I’m just feeling so lonely and don’t really feel like imposing myself on anyone.  I just feel like maybe they are tired of hearing me being down, although I know I am not always like that, it just feels this way.

I am going through the stages of grief, finally processing what I discovered when my sister was here.  I’ve been angry, and sad and who knows what else.  Right now I am having to talk myself out of sending Harlot an email.

MrJJ has been great, accountable, understanding…but he’s still not here.  I may or may not hear from him in a day, depending on his schedule.  It feels like these last two weeks of expectations are the worst.  The waiting is almost over and I am almost scared of what the reality of being together day by day will bring.  At least there he may be in danger, but is ‘safe from her’.  Stupid I know.

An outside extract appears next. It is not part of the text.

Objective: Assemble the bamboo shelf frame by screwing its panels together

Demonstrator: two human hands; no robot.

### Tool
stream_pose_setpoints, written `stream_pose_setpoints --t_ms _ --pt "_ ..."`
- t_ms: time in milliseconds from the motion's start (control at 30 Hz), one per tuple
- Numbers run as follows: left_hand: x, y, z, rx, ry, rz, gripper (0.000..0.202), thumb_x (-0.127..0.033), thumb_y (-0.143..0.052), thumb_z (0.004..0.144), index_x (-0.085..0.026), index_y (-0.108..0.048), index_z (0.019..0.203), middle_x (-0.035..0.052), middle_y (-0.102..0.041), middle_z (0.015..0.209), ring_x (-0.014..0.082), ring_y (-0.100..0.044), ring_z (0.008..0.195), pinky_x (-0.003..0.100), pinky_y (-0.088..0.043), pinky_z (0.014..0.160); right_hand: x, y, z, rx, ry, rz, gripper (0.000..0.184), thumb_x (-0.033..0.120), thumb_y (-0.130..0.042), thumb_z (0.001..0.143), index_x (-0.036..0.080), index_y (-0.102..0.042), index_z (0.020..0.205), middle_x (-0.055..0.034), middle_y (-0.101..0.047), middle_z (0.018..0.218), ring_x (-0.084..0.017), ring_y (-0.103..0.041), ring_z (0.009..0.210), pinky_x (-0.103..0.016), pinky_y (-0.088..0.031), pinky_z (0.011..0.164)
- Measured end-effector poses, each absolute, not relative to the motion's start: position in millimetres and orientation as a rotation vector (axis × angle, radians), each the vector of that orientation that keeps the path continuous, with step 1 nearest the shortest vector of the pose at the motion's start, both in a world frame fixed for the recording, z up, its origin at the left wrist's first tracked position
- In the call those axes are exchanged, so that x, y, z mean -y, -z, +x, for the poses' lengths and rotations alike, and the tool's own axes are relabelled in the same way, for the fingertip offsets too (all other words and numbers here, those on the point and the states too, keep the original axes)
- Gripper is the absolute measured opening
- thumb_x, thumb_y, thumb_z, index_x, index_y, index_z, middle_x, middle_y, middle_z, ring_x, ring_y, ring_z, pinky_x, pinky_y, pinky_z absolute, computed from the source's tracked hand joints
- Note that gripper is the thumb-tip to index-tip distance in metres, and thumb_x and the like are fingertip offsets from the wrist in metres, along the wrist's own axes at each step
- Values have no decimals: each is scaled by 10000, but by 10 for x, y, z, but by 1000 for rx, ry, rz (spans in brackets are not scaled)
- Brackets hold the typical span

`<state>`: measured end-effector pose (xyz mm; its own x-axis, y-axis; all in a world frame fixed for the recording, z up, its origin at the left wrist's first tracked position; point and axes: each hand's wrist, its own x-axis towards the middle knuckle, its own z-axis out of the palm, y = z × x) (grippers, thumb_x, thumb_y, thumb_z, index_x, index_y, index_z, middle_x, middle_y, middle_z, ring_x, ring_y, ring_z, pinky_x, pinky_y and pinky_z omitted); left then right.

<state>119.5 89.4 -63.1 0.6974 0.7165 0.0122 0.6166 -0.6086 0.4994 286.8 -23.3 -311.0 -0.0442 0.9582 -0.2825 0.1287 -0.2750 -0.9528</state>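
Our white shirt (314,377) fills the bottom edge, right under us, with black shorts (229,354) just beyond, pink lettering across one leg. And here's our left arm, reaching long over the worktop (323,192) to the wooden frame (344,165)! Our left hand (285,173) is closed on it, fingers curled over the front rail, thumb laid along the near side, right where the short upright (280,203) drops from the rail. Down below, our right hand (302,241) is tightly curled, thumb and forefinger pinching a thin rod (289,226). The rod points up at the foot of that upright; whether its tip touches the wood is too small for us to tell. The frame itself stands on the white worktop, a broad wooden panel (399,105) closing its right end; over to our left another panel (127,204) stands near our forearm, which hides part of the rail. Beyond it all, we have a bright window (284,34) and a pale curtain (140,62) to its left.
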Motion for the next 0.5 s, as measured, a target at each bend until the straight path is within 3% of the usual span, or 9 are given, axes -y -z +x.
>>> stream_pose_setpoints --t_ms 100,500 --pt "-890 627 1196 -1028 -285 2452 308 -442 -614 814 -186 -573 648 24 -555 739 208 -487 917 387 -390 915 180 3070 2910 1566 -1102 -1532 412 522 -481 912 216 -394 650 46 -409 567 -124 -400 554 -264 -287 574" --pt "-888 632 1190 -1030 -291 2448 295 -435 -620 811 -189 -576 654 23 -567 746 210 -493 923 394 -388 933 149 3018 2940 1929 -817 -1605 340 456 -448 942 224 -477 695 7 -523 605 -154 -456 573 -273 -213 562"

He’s going out of his way planning for my worries and to help earn trust back when he comes home.  He’s decided things without me having to bring them up- changing his hours, being home earlier, calling and being available by phone as much as possible, bringing me with him when he has to go in to fill out paperwork when he gets back, bringing us with him when he has to go to MA for his final exam this semester.

But still, there’s that second betrayal he just can’t explain and no matter what could never justify.  To see me hurting and still remain with her- esp. since he had serious doubts about her!

So here I am, crying more than I have all previous three months combined.  I feel like I’m falling apart and I’m ashamed of myself.  This should be the easy part and I am making it hard.